Start at the first line below and write out everything verbatim except the pictures.

---+---

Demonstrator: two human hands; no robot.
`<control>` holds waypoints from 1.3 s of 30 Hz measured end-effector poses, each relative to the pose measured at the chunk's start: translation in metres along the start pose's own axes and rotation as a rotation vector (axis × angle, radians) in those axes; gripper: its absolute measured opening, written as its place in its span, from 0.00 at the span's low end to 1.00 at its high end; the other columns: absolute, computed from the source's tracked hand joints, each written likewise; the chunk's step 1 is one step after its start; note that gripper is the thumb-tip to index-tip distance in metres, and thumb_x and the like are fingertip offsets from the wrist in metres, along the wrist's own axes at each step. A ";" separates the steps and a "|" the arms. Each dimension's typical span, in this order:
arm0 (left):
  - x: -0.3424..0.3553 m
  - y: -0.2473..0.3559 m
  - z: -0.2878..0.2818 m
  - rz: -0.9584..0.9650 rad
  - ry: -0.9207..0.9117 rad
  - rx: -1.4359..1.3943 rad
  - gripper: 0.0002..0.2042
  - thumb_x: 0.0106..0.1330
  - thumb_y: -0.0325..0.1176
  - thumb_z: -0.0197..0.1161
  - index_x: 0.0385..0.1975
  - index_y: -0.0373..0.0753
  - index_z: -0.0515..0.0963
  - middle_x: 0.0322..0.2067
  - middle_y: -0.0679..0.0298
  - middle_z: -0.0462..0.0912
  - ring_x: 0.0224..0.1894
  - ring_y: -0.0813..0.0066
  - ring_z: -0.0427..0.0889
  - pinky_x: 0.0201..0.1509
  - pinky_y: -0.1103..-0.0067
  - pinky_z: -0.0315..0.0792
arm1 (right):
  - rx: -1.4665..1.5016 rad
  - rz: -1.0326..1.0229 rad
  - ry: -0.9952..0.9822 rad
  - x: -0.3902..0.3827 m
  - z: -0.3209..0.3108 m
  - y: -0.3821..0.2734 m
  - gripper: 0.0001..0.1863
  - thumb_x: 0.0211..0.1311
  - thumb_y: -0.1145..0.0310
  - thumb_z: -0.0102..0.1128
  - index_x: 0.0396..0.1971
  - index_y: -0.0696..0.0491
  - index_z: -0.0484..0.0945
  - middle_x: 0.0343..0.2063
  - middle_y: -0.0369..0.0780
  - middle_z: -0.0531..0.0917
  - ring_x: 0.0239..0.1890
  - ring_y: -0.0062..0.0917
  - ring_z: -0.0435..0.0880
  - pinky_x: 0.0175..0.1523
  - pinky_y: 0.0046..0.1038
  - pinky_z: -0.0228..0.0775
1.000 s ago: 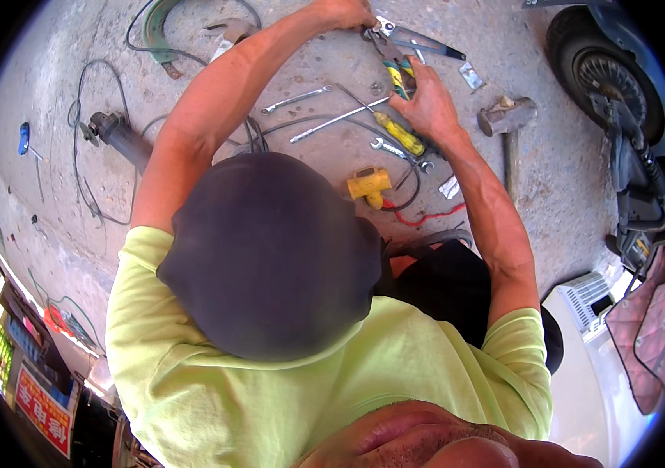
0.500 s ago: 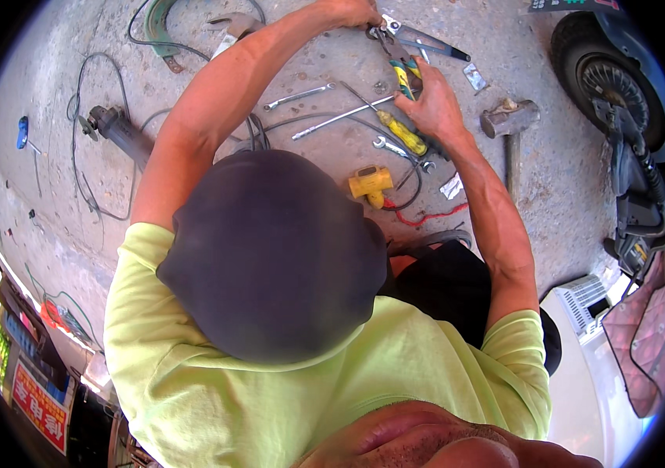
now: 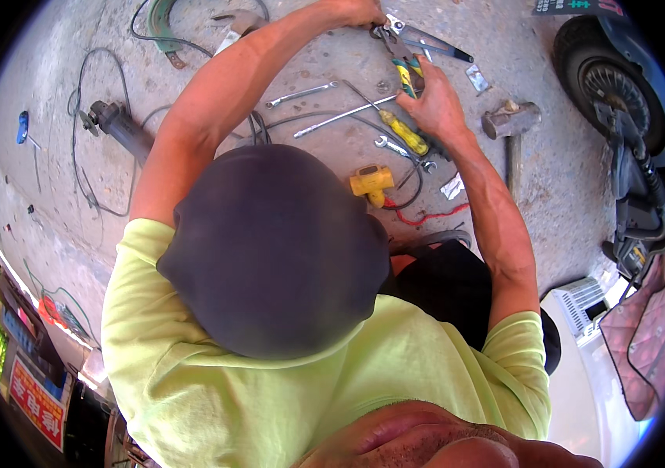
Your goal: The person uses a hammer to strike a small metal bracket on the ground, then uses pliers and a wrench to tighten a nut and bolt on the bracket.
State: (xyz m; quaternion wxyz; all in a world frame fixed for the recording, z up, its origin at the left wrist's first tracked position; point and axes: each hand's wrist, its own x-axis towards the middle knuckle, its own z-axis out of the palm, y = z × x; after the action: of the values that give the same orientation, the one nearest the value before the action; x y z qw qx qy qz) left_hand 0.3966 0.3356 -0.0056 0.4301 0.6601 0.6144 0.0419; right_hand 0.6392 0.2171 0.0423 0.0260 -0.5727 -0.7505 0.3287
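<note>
My left hand (image 3: 360, 14) is closed at the top, beside the jaws of pliers with yellow-green handles (image 3: 404, 74); what it holds is hidden. My right hand (image 3: 435, 101) grips those handles. A dark flat bar with a silver fitting (image 3: 441, 47) lies at the jaws. Below them are a combination wrench (image 3: 301, 94), a long steel rod (image 3: 320, 125), a yellow-handled screwdriver (image 3: 404, 134), an open-end wrench (image 3: 391, 147) and a yellow tool (image 3: 371, 182) beside a red cord.
An angle grinder (image 3: 118, 129) with loose cables lies left. A heavy hammer (image 3: 510, 121) lies right, beside a scooter wheel (image 3: 609, 86). A blue-handled tool (image 3: 23, 127) is far left, a white panel (image 3: 582, 312) lower right. A dark round shape (image 3: 274, 249) hides the middle.
Both hands and the pliers have shifted slightly rightward in the picture, along with the things on the floor. The hands' grip looks unchanged.
</note>
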 end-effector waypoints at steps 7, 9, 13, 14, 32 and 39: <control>0.006 -0.006 0.003 0.033 -0.026 0.012 0.13 0.53 0.42 0.68 0.26 0.38 0.88 0.24 0.55 0.87 0.27 0.61 0.86 0.37 0.67 0.79 | 0.010 -0.036 -0.006 0.000 -0.003 0.002 0.45 0.52 0.59 0.74 0.68 0.64 0.66 0.60 0.58 0.76 0.61 0.47 0.79 0.66 0.38 0.70; 0.003 -0.002 0.001 0.020 -0.036 -0.015 0.13 0.53 0.42 0.68 0.26 0.38 0.88 0.23 0.56 0.87 0.27 0.62 0.86 0.37 0.68 0.79 | 0.014 -0.026 -0.022 -0.001 -0.006 0.000 0.45 0.52 0.60 0.73 0.67 0.67 0.66 0.61 0.59 0.75 0.63 0.47 0.77 0.69 0.37 0.67; 0.004 -0.004 0.001 0.033 -0.034 0.000 0.13 0.54 0.42 0.67 0.25 0.38 0.88 0.22 0.57 0.86 0.25 0.64 0.85 0.36 0.68 0.78 | -0.006 -0.026 -0.025 0.000 -0.006 0.000 0.45 0.53 0.59 0.73 0.67 0.67 0.66 0.62 0.59 0.75 0.64 0.47 0.76 0.70 0.37 0.66; 0.004 -0.004 0.001 0.041 -0.034 -0.002 0.13 0.54 0.42 0.67 0.25 0.38 0.88 0.22 0.57 0.86 0.25 0.64 0.85 0.35 0.69 0.78 | -0.009 -0.025 -0.027 0.000 -0.006 0.000 0.45 0.53 0.59 0.73 0.67 0.67 0.66 0.62 0.59 0.75 0.64 0.47 0.76 0.70 0.37 0.66; -0.087 -0.015 -0.046 -0.162 0.371 -0.184 0.18 0.63 0.48 0.66 0.41 0.39 0.86 0.36 0.55 0.88 0.40 0.64 0.86 0.47 0.69 0.79 | -0.037 -0.052 -0.011 0.002 -0.006 0.006 0.45 0.52 0.60 0.74 0.70 0.58 0.65 0.56 0.57 0.79 0.56 0.50 0.82 0.60 0.43 0.76; -0.194 -0.099 -0.010 -0.086 0.696 0.249 0.26 0.61 0.47 0.71 0.55 0.38 0.79 0.51 0.48 0.79 0.54 0.47 0.79 0.58 0.62 0.74 | -0.032 -0.025 -0.050 0.002 -0.010 -0.001 0.44 0.53 0.60 0.73 0.70 0.57 0.65 0.56 0.57 0.79 0.55 0.51 0.82 0.59 0.43 0.76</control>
State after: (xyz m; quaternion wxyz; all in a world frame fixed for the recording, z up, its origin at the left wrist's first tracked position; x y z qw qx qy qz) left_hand 0.2672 0.1640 0.0308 0.1133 0.6274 0.7514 0.1705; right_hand 0.6420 0.2230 0.0498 0.0021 -0.5553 -0.7633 0.3303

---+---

EXPECTED ANSWER:
Demonstrator: two human hands; no robot.
`<control>` holds waypoints from 1.3 s of 30 Hz measured end-effector poses, each relative to the pose measured at the chunk's start: translation in metres along the start pose's own axes and rotation as a rotation vector (axis × angle, radians) in those axes; gripper: its absolute measured opening, written as its place in its span, from 0.00 at the span's low end to 1.00 at its high end; the other columns: absolute, computed from the source's tracked hand joints, each written likewise; the chunk's step 1 is one step after its start; note that gripper is the thumb-tip to index-tip distance in metres, and thumb_x and the like are fingertip offsets from the wrist in metres, along the wrist's own axes at each step. A ";" separates the steps and a "|" the arms. Each dimension's typical span, in this order:
arm0 (left):
  - x: -0.3424..0.3553 m
  - y: -0.2473..0.3559 m
  - z: -0.2878..0.2818 m
  - rz: -0.9584..0.9650 rad
  - ry: -0.9207..0.9117 rad
  - rx: -1.4359..1.3943 rad
  - gripper: 0.0002..0.2042
  - thumb_x: 0.0106..0.1330
  - thumb_y: -0.0325..0.1176
  - thumb_z: -0.0197..0.1161
  - index_x: 0.0385..0.1975
  - index_y: -0.0373..0.0753
  - index_z: -0.0515..0.0963
  - middle_x: 0.0322..0.2067
  - middle_y: -0.0679..0.0298
  - middle_z: -0.0462..0.0912
  - ring_x: 0.0224..0.1894
  - ring_y: -0.0813..0.0066
  - ring_z: -0.0427..0.0889
  - pinky_x: 0.0201..0.1509
  - pinky_y: -0.1103..-0.0067
  - pinky_z: -0.0315..0.0792
arm1 (right):
  - rx: -1.4665..1.5016 rad
  - rz: -1.0326..1.0229 rad
  - ry: -0.9952..0.9822 rad
  - x: -0.3902..0.3827 m
  - z: -0.3209..0.3108 m
  - y: -0.3821..0.2734 m
  - gripper: 0.0001..0.1863
  - thumb_x: 0.0211..0.1311
  - thumb_y: -0.1145..0.0310
  - thumb_z: -0.0102..0.1128
  - index_x: 0.0396..0.1971
  - index_y: -0.0696..0.0491
  - index_z: -0.0484..0.0945
  - middle_x: 0.0343..0.2063
  - middle_y: -0.0369..0.0780
  - middle_z: -0.0531..0.0917
  - ring_x: 0.0239..0.1890
  - ring_y: -0.0062..0.0917
  - ring_z: -0.0435..0.0880
  - pinky_x: 0.0175..0.1523
  - pinky_y: 0.0046..0.1038
  - pinky_z: -0.0228..0.0775
1.000 s ago: 
0.500 s ago: 
now: 
Your goal: The person uses a hammer to strike a small metal bracket on the ground, then uses pliers and a wrench to tighten a nut and bolt on the bracket.
State: (xyz m; quaternion wxyz; all in a world frame fixed for the recording, z up, its origin at the left wrist's first tracked position; point and axes: each hand's wrist, its own x-axis towards the middle knuckle, its own z-axis out of the palm, y = z × x; after the action: of the values that give the same orientation, the one nearest the value before the action; x y z qw qx qy qz) left_hand 0.3966 0.3356 -0.0056 0.4301 0.6601 0.6144 0.0419; right_hand 0.6392 0.2171 0.0423 0.0260 -0.5727 -0.7505 0.3287
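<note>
My left hand (image 3: 360, 14) is closed at the top, beside the jaws of pliers with yellow-green handles (image 3: 404, 74); what it holds is hidden. My right hand (image 3: 435, 101) grips those handles. A dark flat bar with a silver fitting (image 3: 441, 47) lies at the jaws. Below them are a combination wrench (image 3: 301, 94), a long steel rod (image 3: 320, 125), a yellow-handled screwdriver (image 3: 404, 134), an open-end wrench (image 3: 391, 147) and a yellow tool (image 3: 371, 182) beside a red cord.
An angle grinder (image 3: 118, 129) with loose cables lies left. A heavy hammer (image 3: 510, 121) lies right, beside a scooter wheel (image 3: 609, 86). A blue-handled tool (image 3: 23, 127) is far left, a white panel (image 3: 582, 312) lower right. A dark round shape (image 3: 274, 249) hides the middle.
Both hands and the pliers have shifted slightly rightward in the picture, along with the things on the floor. The hands' grip looks unchanged.
</note>
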 end-effector waypoints at steps 7, 9, 13, 14, 32 and 39: <control>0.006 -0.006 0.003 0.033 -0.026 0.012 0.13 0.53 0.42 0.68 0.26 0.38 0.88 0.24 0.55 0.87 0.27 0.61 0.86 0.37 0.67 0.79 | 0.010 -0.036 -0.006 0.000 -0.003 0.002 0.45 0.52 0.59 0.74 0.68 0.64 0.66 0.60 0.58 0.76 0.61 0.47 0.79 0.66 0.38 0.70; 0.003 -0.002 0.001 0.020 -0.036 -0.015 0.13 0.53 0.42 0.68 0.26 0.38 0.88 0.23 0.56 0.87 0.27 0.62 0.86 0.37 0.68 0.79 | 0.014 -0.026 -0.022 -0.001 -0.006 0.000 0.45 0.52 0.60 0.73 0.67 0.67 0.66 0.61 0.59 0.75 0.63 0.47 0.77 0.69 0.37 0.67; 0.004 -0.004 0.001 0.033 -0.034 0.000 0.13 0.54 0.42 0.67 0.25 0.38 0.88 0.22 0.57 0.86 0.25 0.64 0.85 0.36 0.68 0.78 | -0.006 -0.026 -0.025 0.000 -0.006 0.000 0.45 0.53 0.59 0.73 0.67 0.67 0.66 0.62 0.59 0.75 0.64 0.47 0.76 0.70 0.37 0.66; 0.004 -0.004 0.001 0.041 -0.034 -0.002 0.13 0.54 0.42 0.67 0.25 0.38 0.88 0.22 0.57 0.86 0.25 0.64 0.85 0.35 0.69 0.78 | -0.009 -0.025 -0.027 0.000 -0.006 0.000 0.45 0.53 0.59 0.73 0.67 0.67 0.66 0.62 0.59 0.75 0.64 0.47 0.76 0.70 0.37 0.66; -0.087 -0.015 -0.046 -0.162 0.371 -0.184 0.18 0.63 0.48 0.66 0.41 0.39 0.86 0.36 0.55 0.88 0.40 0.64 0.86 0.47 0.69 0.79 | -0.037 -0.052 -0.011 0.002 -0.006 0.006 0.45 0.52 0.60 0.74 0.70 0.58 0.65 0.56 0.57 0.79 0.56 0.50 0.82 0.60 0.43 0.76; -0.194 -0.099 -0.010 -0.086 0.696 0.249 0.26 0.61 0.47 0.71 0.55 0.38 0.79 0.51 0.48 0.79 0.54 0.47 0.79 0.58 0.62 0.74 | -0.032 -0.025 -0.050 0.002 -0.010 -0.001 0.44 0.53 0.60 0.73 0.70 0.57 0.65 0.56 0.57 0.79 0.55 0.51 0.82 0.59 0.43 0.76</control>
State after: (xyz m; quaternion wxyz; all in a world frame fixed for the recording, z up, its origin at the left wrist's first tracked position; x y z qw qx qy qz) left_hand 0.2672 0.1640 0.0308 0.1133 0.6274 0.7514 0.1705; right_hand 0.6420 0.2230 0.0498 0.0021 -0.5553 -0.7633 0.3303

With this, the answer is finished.